↓
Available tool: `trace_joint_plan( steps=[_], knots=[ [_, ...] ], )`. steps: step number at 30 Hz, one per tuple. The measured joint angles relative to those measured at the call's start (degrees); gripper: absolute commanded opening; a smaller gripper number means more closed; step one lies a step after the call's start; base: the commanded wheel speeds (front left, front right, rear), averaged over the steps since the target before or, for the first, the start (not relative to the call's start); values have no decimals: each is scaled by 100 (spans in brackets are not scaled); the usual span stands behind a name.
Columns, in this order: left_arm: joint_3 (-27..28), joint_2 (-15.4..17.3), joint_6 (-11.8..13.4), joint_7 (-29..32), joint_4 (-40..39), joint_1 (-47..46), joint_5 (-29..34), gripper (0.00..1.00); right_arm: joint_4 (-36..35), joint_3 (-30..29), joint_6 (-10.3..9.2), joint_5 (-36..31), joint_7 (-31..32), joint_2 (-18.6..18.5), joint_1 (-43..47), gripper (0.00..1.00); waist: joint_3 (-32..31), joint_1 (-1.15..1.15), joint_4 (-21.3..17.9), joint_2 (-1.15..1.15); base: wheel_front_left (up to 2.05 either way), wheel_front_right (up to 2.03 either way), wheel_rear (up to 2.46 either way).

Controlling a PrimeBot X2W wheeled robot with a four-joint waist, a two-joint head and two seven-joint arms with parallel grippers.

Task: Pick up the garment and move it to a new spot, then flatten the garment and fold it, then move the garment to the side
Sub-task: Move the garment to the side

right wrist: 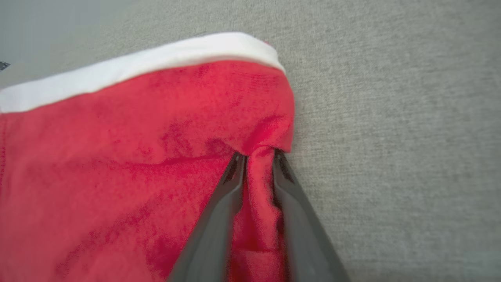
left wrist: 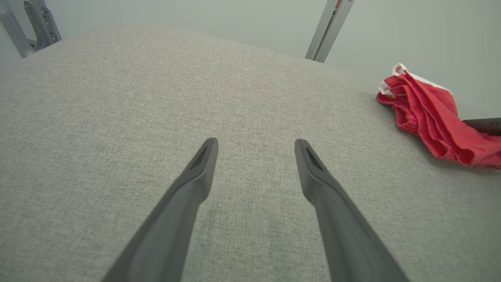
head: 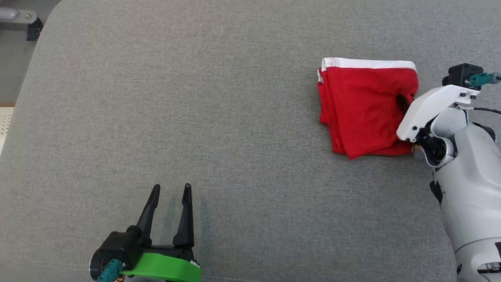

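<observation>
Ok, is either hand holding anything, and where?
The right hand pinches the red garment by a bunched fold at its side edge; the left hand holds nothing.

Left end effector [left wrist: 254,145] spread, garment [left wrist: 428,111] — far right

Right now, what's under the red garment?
The grey fabric surface shows round the garment, which lies on it. The right gripper pinches a fold at its edge. Whatever is beneath the folded layers is covered.
</observation>
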Motion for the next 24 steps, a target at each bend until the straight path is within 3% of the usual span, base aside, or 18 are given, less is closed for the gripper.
trace_joint_plan(
  steps=[5,13,19,24],
  knots=[
    [133,0,-19,0,-33,-6,73,100,-116,192,4,174,-155,-47,-188,0,39,0,-296,0,0,0,0],
    [118,-3,-245,0,85,-171,364,100,-399,197,3,274,-11,-761,-687,0,44,0,-1196,0,0,0,0],
    [-64,-5,-388,0,238,-544,508,100,-333,-172,3,47,212,-1158,-1067,0,161,0,-1768,0,0,0,0],
    [-62,-11,-417,0,330,-651,577,100,-125,-571,1,-324,321,-1407,-1437,0,426,0,-1897,0,0,0,0]
  ],
)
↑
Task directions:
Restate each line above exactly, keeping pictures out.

Written solution:
Available tool: `trace_joint_plan( steps=[_], knots=[ [_, ...] ], )`. steps: step number at 30 Hz, one per tuple. The measured joint angles relative to those measured at the call's start (degrees); gripper: absolute commanded opening; a smaller gripper number means more closed; step one lies a step after the call's start; base: the commanded wheel speeds (front left, front right, rear), averaged over the steps since the target before or, for the first, the start (not relative to the call's start); values have no decimals: each is scaled by 100 (spans in brackets are not scaled); the usual span stands behind a name.
Columns, in this order: left_arm: joint_3 (-27..28), joint_2 (-15.4..17.3), joint_6 (-11.8..13.4), joint_7 (-29..32), joint_4 (-40..39), joint_1 (-47..46), joint_5 (-29..34), gripper (0.00..1.00); right_arm: joint_4 (-36..35), joint_3 (-30..29), joint_6 (-10.3..9.2), joint_5 (-36..31), joint_7 (-31..32), joint_2 (-18.6..18.5), joint_1 (-43..47), gripper (0.00..1.00); waist: joint_3 (-32..31), joint_1 (-1.15..1.15), joint_4 (-21.3..17.9), joint_2 (-1.15..1.15); base: wheel_front_left (up to 2.05 either way), wheel_front_right (up to 2.03 either way), wheel_rear (up to 2.46 either way).

Controlling a PrimeBot X2W wheeled robot with a four-joint waist, a two-joint head and two seven-joint arms with parallel grippers.

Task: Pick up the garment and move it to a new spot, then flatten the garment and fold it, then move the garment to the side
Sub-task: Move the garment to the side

right wrist: 
left wrist: 
head: 

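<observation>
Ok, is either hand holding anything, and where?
The right hand pinches the red garment by a bunched fold at its side edge; the left hand holds nothing.

Left end effector [left wrist: 254,145] spread, garment [left wrist: 428,111] — far right

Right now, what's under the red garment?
The grey fabric surface shows round the garment, which lies on it. The right gripper pinches a fold at its edge. Whatever is beneath the folded layers is covered.
</observation>
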Motion for the next 24 steps, a target at each bend until the straight path is within 3% of the usual span, base aside, or 18 are given, less is closed for the gripper.
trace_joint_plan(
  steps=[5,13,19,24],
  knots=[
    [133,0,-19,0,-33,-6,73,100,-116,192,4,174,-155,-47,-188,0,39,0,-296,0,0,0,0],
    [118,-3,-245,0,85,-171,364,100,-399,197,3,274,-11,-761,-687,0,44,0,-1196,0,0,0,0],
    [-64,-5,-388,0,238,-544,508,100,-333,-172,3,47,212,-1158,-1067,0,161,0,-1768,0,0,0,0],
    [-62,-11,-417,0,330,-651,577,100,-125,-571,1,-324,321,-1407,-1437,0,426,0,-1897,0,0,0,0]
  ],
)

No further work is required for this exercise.